Continued uncertainty is impacting farmer sentiment
Uncertainty in the agriculture industry is impacting farmer sentiment, according to the latest Purdue University/CME Group Ag Economy Barometer.
Jim Mintert is the director for the Purdue Center for Commercial Agriculture.
“It’s uncertainty about input prices, it’s uncertainty about where output prices are going to be, it’s uncertainty about a cost-price squeeze,” he says. “People are very nervous about the fact that they’re going to have this very large dollar investment in crops that they put in the ground in 2023. They’re already nervous about the investment they had to make in 2022, but the expectation of most producers is they’re going to see higher input costs for 2023.”

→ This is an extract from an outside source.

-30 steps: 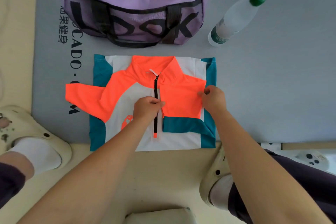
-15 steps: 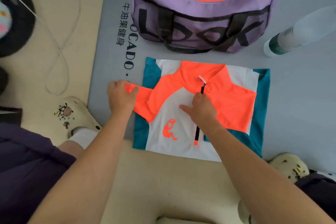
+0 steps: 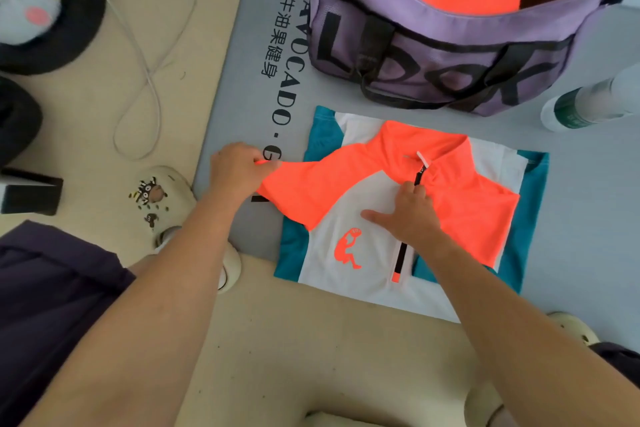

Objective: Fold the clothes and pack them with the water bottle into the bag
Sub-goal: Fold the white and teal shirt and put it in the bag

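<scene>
One orange, white and teal zip-neck shirt (image 3: 363,253) lies flat on the grey mat (image 3: 242,80) before the open purple bag (image 3: 443,55). I see my left hand (image 3: 239,172) pinching its orange sleeve (image 3: 304,191); my right hand (image 3: 410,215) presses flat by the zip. Clear plastic bottle (image 3: 588,104) lies right.

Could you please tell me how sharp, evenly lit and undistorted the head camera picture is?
Head view: soft, even light with faint shadows and no glare; jersey and left hand fairly sharp; water bottle smeared and cropped at the right edge; wide-angle bending stretches the forearms.
</scene>
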Available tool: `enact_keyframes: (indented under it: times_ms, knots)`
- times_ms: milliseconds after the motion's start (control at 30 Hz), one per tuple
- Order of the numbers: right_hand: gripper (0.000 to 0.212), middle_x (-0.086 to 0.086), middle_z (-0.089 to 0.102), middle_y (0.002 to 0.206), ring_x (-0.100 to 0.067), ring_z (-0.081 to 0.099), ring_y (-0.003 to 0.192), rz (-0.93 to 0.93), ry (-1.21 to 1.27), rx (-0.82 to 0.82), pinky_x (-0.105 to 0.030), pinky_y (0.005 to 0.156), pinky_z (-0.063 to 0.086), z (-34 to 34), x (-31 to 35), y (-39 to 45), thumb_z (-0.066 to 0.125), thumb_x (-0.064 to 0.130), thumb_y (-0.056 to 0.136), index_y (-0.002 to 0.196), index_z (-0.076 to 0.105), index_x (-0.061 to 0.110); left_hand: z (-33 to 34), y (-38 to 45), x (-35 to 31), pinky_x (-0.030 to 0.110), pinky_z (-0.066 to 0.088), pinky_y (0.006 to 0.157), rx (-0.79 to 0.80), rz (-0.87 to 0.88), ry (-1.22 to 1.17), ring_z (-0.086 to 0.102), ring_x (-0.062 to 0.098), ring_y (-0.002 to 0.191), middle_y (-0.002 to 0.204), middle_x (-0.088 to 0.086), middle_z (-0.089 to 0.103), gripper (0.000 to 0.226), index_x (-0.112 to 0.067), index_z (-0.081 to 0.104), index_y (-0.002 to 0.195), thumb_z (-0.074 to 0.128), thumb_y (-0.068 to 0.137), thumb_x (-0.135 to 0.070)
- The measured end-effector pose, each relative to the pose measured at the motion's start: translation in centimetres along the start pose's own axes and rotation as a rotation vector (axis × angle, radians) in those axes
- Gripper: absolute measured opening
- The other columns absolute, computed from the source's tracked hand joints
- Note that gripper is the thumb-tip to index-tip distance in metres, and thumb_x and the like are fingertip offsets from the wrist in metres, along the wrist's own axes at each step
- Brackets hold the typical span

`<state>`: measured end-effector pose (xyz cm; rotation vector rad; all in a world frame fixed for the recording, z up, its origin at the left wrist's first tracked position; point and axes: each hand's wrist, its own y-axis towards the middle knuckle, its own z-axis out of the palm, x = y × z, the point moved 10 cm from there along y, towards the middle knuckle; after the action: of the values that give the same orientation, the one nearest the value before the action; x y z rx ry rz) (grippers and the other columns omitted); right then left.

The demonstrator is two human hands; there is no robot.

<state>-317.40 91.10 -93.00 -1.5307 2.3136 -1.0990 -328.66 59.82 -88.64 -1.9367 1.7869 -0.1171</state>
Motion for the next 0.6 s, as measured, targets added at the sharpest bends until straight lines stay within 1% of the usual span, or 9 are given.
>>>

The overall Ag Economy Barometer fell 10 points to a reading of 102. The Index of Current Conditions declined eight points to 101 and the Future of Expectations Index fell to a reading of 102, down 11 points from the month earlier.

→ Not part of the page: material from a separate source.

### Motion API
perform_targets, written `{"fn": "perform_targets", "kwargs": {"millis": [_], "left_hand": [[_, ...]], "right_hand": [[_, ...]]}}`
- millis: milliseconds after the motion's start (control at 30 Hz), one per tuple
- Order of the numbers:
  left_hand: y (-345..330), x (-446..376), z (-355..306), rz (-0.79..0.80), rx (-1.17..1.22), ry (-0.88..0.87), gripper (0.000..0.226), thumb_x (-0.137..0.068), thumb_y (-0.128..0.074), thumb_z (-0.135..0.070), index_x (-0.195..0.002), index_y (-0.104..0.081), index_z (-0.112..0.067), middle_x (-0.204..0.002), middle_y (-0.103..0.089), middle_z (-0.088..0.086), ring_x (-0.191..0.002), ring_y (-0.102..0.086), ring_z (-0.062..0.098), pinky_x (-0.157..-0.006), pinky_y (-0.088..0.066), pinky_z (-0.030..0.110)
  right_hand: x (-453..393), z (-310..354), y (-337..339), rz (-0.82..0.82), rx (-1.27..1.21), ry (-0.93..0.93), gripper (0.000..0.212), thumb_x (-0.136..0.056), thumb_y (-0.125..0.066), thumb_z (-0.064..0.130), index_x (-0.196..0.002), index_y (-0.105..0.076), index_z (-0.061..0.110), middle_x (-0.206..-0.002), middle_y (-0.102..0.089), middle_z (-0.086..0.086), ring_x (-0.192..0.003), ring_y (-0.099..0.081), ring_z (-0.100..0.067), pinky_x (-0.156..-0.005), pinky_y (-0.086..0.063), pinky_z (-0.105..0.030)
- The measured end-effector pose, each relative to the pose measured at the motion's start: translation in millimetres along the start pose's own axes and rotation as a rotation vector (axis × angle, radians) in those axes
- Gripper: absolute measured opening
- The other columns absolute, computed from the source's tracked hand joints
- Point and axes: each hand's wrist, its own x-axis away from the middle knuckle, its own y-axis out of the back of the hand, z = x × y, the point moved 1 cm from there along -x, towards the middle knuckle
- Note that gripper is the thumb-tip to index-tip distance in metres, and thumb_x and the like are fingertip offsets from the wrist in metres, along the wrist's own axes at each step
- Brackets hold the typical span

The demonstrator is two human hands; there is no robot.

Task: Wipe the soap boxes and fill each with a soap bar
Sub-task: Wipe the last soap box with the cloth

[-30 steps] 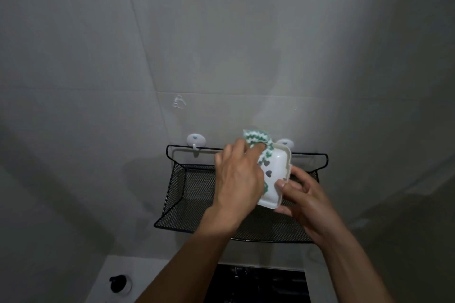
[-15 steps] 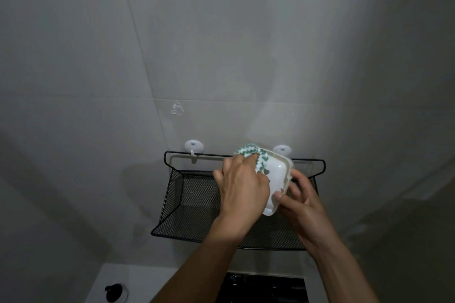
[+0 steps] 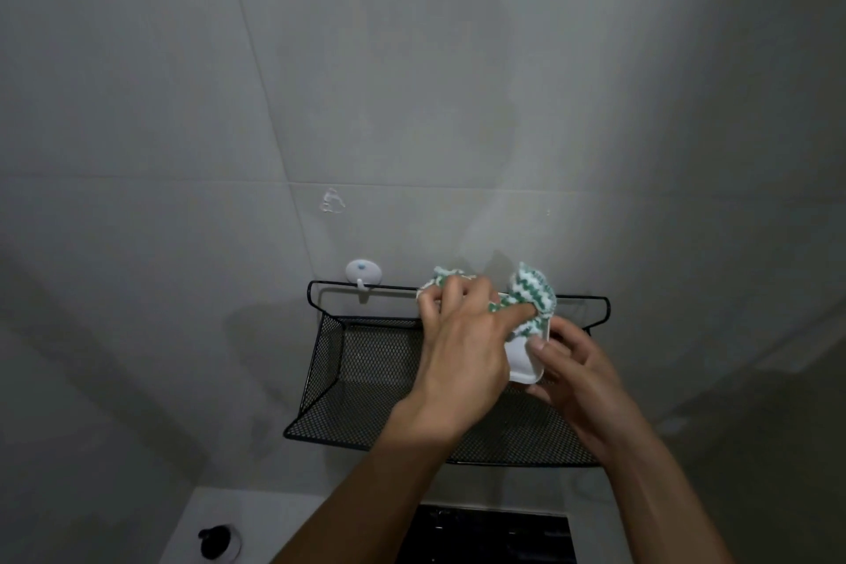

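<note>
**Cloth pressed into soap box above the wire shelf**

Fingers of the left hand [image 3: 462, 348] are curled round a green-and-white zigzag cloth [image 3: 531, 293], bunching it and pushing it into the top end of a white soap box [image 3: 524, 362]. One fold of the cloth sticks up past the knuckles on the left, another puffs up on the right above the box. The left forearm comes in from the bottom centre and slants up and to the right, the back of the hand facing the camera and hiding most of the box.

On the other side, the right hand [image 3: 572, 371] holds the box by its right edge: the thumb lies along the rim and the other fingers are curled behind and under it. The right forearm rises from the lower right corner. The box is held tilted on end, its open side turned toward the left hand, in the air over the right part of a black wire mesh shelf [image 3: 366, 380]; it is not resting on the mesh.

That shelf hangs on a pale tiled wall [image 3: 412, 82], its top rail caught on a white round hook [image 3: 363, 274]. A small smear of white residue [image 3: 333, 202] marks the tile above the hook. Below the shelf runs a light ledge [image 3: 274, 513] with a small black round knob-like thing [image 3: 215, 541] at lower left and a dark glossy panel [image 3: 494, 536] beside it, too dim to read.
</note>
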Motion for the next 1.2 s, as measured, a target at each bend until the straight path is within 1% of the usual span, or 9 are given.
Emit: {"fn": "perform_targets", "kwargs": {"millis": [100,200,300,400,533,733,900,1067,1200], "left_hand": [[3,2,-1,-0.018,-0.085,0.036,0.047,-0.082,-0.038,-0.021,-0.118,-0.065,-0.035,-0.104,-0.056,-0.003,-0.106,-0.046,0.024,-0.09,-0.032,0.046],[4,3,7,-0.046,-0.129,0.098,0.043,-0.079,-0.059,-0.013,-0.116,-0.068,-0.032,-0.104,-0.059,-0.003,-0.105,-0.049,0.024,-0.091,-0.031,0.046],[3,3,11,-0.078,-0.157,0.116,0.04,-0.074,-0.066,-0.011,-0.109,-0.072,-0.029,-0.1,-0.06,-0.002,-0.102,-0.05,0.025,-0.09,-0.031,0.046],[5,3,19,-0.093,-0.206,0.176,0.038,-0.075,-0.064,-0.012,-0.111,-0.071,-0.025,-0.102,-0.06,-0.001,-0.102,-0.05,0.025,-0.093,-0.031,0.048],[7,2,26,-0.044,-0.189,0.245,0.041,-0.08,-0.058,-0.01,-0.117,-0.067,-0.027,-0.102,-0.056,0.001,-0.1,-0.046,0.025,-0.091,-0.031,0.046],[5,5,15,-0.037,-0.142,0.132,0.041,-0.086,-0.056,-0.012,-0.119,-0.065,-0.034,-0.104,-0.053,0.0,-0.098,-0.044,0.023,-0.084,-0.029,0.041],[6,6,16,-0.083,-0.13,0.141,0.043,-0.083,-0.059,-0.013,-0.119,-0.065,-0.036,-0.099,-0.053,-0.002,-0.097,-0.044,0.022,-0.086,-0.028,0.042],[7,5,28,-0.028,-0.183,0.242,0.049,-0.081,-0.055,-0.02,-0.129,-0.059,-0.028,-0.104,-0.055,-0.001,-0.102,-0.045,0.023,-0.093,-0.03,0.045],[1,7,33,0.034,-0.036,0.33,0.054,-0.085,-0.052,-0.016,-0.137,-0.052,-0.029,-0.106,-0.052,-0.003,-0.104,-0.043,0.019,-0.088,-0.031,0.039]], "right_hand": [[0,2,0,-0.027,-0.072,0.052,0.036,-0.08,-0.075,0.016,-0.116,-0.07,0.02,-0.108,-0.075,-0.014,-0.094,-0.074,-0.023,-0.069,-0.059,-0.029],[1,2,0,-0.048,-0.074,0.071,0.034,-0.079,-0.071,0.013,-0.113,-0.071,0.019,-0.108,-0.075,-0.017,-0.094,-0.075,-0.026,-0.069,-0.059,-0.03],[2,-1,-2,-0.066,-0.071,0.056,0.036,-0.077,-0.071,0.013,-0.113,-0.07,0.016,-0.106,-0.075,-0.017,-0.092,-0.075,-0.026,-0.067,-0.059,-0.029],[2,1,0,-0.072,-0.073,0.054,0.037,-0.077,-0.072,0.015,-0.114,-0.069,0.016,-0.108,-0.075,-0.019,-0.096,-0.075,-0.029,-0.068,-0.06,-0.031],[1,3,3,-0.054,-0.038,0.05,0.039,-0.077,-0.074,0.015,-0.116,-0.067,0.016,-0.108,-0.075,-0.018,-0.098,-0.074,-0.032,-0.07,-0.06,-0.033],[0,0,1,-0.045,-0.034,0.06,0.043,-0.074,-0.074,0.012,-0.116,-0.065,0.015,-0.105,-0.075,-0.019,-0.091,-0.075,-0.029,-0.067,-0.06,-0.033],[2,2,1,-0.039,-0.03,0.105,0.043,-0.076,-0.072,0.01,-0.118,-0.064,0.012,-0.106,-0.075,-0.019,-0.092,-0.075,-0.032,-0.069,-0.062,-0.034],[2,5,2,-0.073,-0.041,0.136,0.043,-0.076,-0.071,0.01,-0.117,-0.063,0.01,-0.107,-0.075,-0.016,-0.093,-0.075,-0.03,-0.07,-0.062,-0.033],[4,-5,3,0.01,-0.05,0.075,0.051,-0.076,-0.071,0.001,-0.125,-0.061,0.013,-0.118,-0.073,-0.015,-0.104,-0.072,-0.032,-0.074,-0.062,-0.035]]}}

He tells Brownfield there are other issues causing uncertainty.
“The situation in Ukraine has not stabilized. That’s creating additional uncertainty. We’ve got some consternation about our exports in particular to China. The rising value of the dollar is not good for U.S. exports,” he says. “So, there’s really just a lot of things hanging out there that are bothering people. And then, of course, you throw in the whole inflation scenario and the fact that inflation for things like input costs in agriculture have been much higher. There’s a lot of issues out there causing people to be uneasy. (Producers) are still going about their business and doing things more or less as normal, but the sentiment we’re picking up is this idea of unease and uncertainty.”
Farmer sentiment in the latest survey is similar to 2015 levels when the barometer survey was launched.

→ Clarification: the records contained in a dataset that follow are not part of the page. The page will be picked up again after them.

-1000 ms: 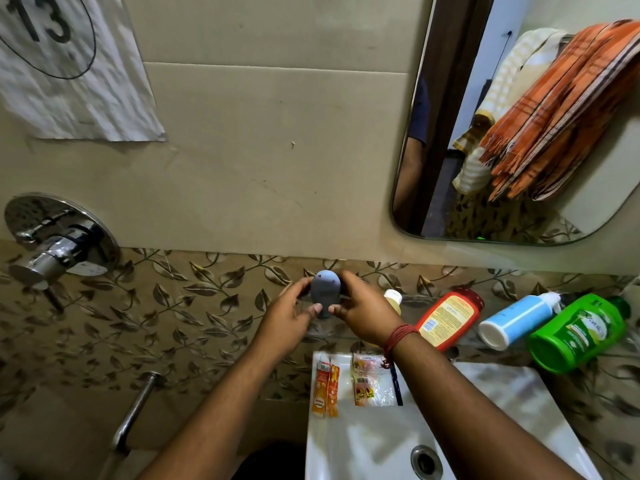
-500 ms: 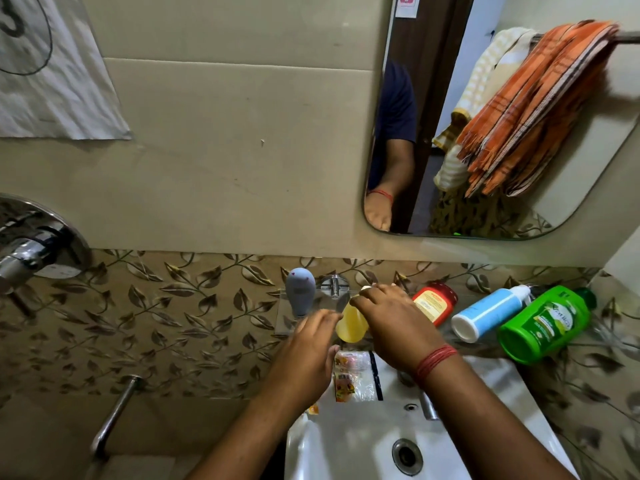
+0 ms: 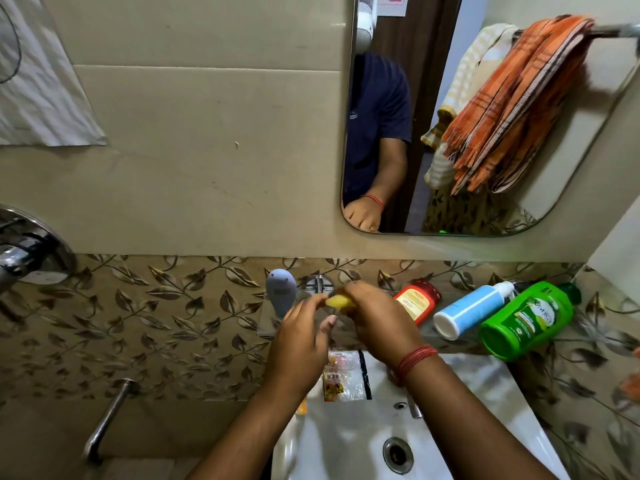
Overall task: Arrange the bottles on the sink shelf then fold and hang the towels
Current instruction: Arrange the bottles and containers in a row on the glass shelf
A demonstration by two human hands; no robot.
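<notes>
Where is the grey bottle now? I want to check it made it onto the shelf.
In the head view the grey bottle stands upright at the left end of the glass shelf, just left of the left hand and the wall tap.
</notes>
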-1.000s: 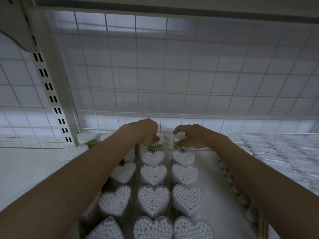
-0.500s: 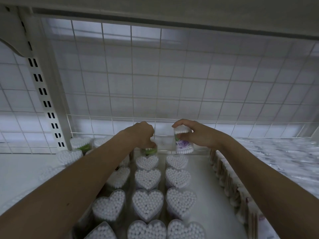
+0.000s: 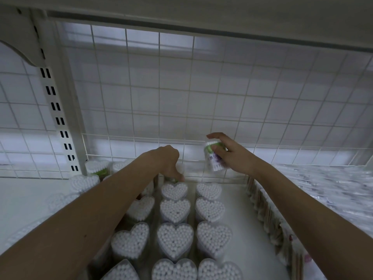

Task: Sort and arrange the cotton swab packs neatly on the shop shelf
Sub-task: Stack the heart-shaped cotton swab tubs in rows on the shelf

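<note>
Heart-shaped clear packs of white cotton swabs (image 3: pixel 175 210) stand in rows on the white shelf (image 3: pixel 238 203), seen from above. My right hand (image 3: pixel 228 153) holds one pack with a purple label (image 3: pixel 214 160) lifted above the back of the right row, thumb and fingers around it. My left hand (image 3: pixel 169 163) reaches to the back of the middle row and grips a green-labelled pack (image 3: pixel 175 179), which it mostly hides. More green-labelled packs (image 3: pixel 98 168) stand at the back left.
A white wire grid (image 3: pixel 181 98) closes the back of the shelf, with a low wire rail in front of it. A slotted upright post (image 3: pixel 58 110) stands at left. Wooden-stick swab packs (image 3: pixel 268 217) line the right side, beside clear-wrapped goods (image 3: pixel 327 188). Another shelf hangs overhead.
My right hand has lifted the purple-labelled pack up from the back of the right row. My left hand has stayed at the back of the middle row on the green-labelled pack.
</note>
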`<state>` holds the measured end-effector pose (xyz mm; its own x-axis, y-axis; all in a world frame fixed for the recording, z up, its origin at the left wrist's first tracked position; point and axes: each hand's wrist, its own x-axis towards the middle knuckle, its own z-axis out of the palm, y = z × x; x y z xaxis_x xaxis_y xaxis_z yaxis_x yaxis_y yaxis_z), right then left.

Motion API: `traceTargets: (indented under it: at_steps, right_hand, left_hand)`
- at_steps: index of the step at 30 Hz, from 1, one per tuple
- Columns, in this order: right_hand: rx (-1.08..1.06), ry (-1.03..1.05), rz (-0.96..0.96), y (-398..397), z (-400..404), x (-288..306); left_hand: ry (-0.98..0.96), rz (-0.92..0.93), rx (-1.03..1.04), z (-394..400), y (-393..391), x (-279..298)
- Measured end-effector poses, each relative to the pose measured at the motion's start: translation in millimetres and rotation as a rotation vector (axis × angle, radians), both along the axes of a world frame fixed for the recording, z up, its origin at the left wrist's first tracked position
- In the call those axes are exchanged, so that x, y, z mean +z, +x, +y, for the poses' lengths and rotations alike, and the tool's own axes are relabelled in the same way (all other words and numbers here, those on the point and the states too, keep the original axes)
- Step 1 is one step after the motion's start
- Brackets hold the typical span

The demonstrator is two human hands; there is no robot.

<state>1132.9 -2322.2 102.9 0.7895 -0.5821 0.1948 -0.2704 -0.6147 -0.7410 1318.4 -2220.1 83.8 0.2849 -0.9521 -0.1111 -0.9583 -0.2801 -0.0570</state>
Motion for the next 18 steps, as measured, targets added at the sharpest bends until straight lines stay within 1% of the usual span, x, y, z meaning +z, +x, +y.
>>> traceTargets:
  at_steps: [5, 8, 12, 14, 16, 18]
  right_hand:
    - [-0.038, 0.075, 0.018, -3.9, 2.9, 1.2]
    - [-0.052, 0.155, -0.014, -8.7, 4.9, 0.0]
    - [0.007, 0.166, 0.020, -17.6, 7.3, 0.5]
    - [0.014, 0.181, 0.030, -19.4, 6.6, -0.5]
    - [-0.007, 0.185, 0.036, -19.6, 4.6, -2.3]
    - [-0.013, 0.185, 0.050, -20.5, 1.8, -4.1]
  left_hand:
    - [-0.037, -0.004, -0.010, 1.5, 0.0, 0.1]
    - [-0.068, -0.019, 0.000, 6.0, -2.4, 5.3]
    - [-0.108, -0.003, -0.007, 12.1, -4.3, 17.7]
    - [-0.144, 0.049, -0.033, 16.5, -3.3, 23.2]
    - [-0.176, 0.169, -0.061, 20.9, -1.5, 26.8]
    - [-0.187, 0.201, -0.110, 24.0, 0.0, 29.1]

“We’re getting back pretty close to levels we saw when we first started the barometer at the end of 2015 and the beginning of 2016. One of the interesting things about that is the fact that farm incomes right now have been so much stronger than they were in that timeframe. It’s interesting that sentiment has backed up as much as it has to levels we haven’t seen since that timeframe given how strong income is. if you look at average income over the last two years – 2021 and 2022, which is an estimate from the USDA at this point— and compare that to net farm income that USDA published for 2015 and 2016, income is up 40 percent.”
The monthly national survey of 400 U.S. agricultural producers was conducted Oct. 10-14.